### What is expected:
Among the records below, find each line containing the word "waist" and copy it.

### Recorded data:
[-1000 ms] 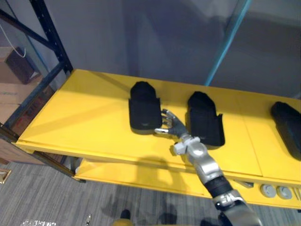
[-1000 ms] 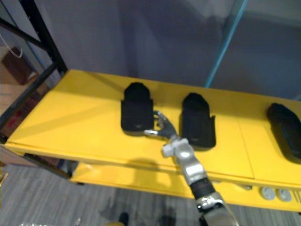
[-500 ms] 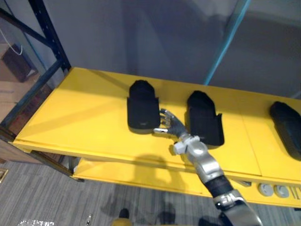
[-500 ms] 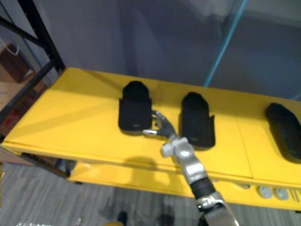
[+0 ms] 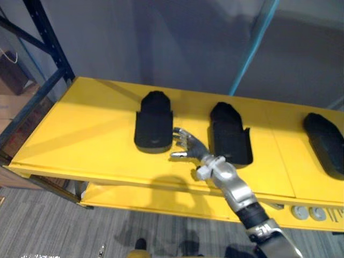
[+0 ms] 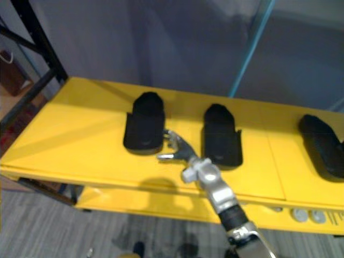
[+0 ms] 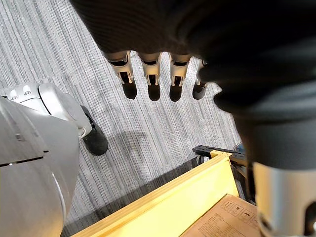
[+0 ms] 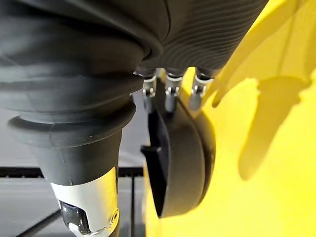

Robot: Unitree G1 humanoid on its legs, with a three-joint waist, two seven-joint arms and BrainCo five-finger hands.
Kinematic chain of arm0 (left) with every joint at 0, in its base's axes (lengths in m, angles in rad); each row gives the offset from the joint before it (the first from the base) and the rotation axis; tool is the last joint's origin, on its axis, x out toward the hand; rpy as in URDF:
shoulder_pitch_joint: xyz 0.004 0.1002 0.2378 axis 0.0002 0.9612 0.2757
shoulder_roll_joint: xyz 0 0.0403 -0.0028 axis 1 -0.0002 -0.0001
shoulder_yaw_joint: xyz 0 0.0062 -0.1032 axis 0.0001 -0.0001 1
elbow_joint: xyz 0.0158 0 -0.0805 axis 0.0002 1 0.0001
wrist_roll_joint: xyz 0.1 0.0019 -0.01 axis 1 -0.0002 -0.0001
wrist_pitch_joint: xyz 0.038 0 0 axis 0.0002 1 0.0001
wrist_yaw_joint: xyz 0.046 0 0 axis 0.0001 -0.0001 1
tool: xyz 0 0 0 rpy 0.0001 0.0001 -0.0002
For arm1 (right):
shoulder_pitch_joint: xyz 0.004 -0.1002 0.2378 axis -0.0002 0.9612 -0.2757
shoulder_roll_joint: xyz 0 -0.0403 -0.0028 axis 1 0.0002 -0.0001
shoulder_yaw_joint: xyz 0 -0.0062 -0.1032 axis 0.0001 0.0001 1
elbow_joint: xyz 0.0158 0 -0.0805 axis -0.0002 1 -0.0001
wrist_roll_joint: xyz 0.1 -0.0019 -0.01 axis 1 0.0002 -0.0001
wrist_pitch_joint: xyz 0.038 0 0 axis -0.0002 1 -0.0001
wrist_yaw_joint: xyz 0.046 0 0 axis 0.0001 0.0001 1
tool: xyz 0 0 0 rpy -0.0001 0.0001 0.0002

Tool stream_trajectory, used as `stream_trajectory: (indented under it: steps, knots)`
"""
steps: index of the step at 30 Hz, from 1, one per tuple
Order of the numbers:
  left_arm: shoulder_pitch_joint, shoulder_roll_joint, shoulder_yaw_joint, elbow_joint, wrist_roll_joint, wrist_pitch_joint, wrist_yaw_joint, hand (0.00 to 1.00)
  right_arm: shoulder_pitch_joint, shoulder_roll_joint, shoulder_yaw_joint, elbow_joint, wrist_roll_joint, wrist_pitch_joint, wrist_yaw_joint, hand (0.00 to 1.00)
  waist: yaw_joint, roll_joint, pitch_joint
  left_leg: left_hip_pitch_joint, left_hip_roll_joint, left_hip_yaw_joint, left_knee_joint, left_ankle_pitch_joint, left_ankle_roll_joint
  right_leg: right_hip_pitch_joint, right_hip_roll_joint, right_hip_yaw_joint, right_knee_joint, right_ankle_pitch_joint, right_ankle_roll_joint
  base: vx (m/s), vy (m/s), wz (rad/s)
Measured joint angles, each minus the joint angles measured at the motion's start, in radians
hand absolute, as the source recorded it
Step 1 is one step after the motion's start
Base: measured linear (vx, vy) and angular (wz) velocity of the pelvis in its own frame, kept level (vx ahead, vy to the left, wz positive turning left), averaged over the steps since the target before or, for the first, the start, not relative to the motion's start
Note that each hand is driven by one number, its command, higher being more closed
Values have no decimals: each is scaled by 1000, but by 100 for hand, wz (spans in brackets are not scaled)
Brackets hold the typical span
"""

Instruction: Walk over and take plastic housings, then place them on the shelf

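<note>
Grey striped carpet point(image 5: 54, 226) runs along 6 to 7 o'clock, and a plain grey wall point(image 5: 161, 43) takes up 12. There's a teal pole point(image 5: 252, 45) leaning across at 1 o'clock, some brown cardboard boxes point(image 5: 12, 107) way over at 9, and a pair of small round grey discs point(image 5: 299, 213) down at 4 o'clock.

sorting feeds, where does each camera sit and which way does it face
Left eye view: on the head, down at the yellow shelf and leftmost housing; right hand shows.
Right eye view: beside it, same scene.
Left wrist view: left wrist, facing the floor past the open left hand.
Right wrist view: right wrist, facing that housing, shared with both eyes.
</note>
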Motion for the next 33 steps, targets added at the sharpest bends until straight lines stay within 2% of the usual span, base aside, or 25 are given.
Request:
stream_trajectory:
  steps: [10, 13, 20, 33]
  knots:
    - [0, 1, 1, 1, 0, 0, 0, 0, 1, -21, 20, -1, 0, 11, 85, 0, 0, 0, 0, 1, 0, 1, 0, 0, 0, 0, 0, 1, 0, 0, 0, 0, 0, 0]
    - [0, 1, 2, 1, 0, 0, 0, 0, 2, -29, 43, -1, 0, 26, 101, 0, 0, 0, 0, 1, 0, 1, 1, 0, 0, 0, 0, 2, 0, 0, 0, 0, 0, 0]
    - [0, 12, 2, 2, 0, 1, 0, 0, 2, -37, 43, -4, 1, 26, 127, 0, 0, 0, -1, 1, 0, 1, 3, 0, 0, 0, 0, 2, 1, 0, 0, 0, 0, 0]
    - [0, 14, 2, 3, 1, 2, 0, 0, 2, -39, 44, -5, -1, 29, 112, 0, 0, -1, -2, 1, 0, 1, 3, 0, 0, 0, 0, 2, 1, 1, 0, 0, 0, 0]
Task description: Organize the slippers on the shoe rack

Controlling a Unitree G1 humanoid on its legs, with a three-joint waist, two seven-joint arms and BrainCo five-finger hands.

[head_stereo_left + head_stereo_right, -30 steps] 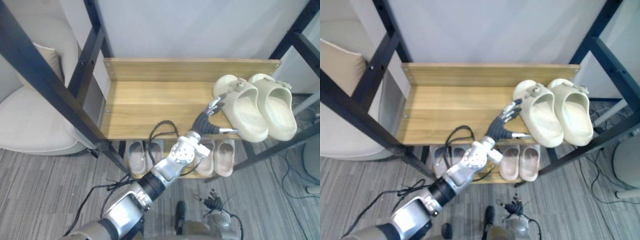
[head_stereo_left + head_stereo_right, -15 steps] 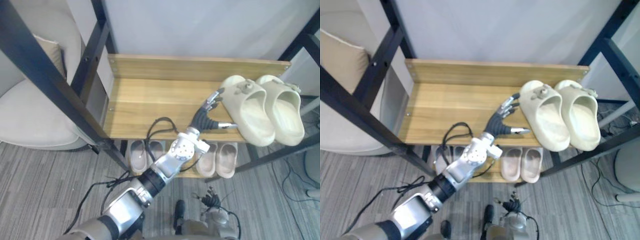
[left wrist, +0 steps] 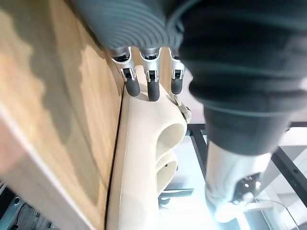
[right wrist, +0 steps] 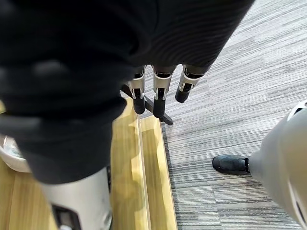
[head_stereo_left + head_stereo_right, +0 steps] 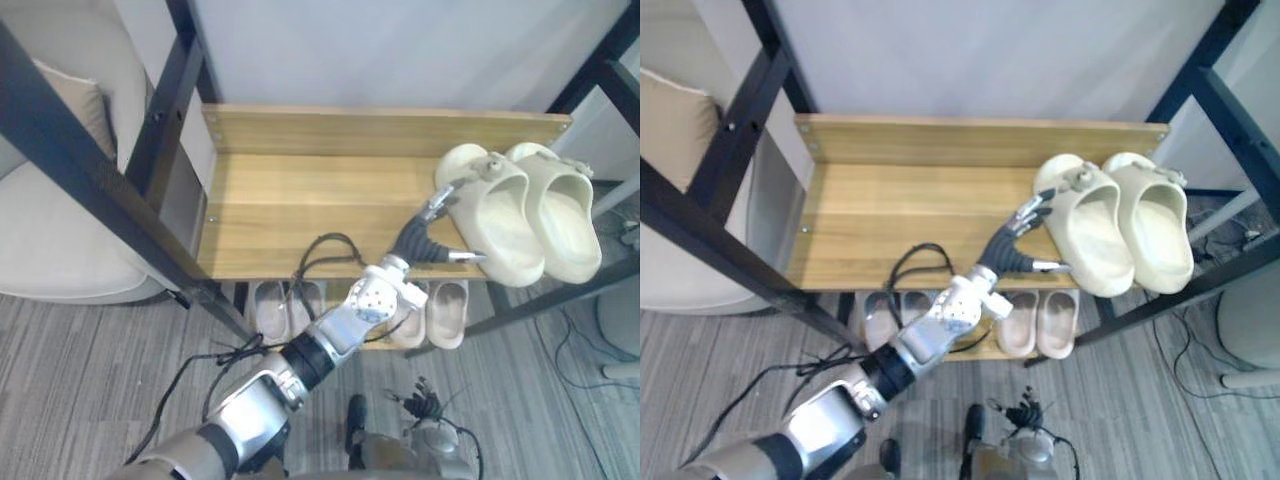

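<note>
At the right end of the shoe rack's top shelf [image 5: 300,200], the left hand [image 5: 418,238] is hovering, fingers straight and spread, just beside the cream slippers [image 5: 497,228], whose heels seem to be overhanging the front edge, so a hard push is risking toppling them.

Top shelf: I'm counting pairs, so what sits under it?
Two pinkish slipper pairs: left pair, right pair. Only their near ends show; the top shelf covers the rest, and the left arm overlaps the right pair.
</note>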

### Exercise solution:
Robot: Unitree G1 humanoid on its legs, with a three-joint waist, two seven-joint arms and BrainCo five-finger hands.
  waist: yaw_joint, roll_joint, pitch_joint
Controlling a Unitree G1 humanoid on its legs, with a three-joint waist, two seven-joint arms and BrainCo five-finger hands.

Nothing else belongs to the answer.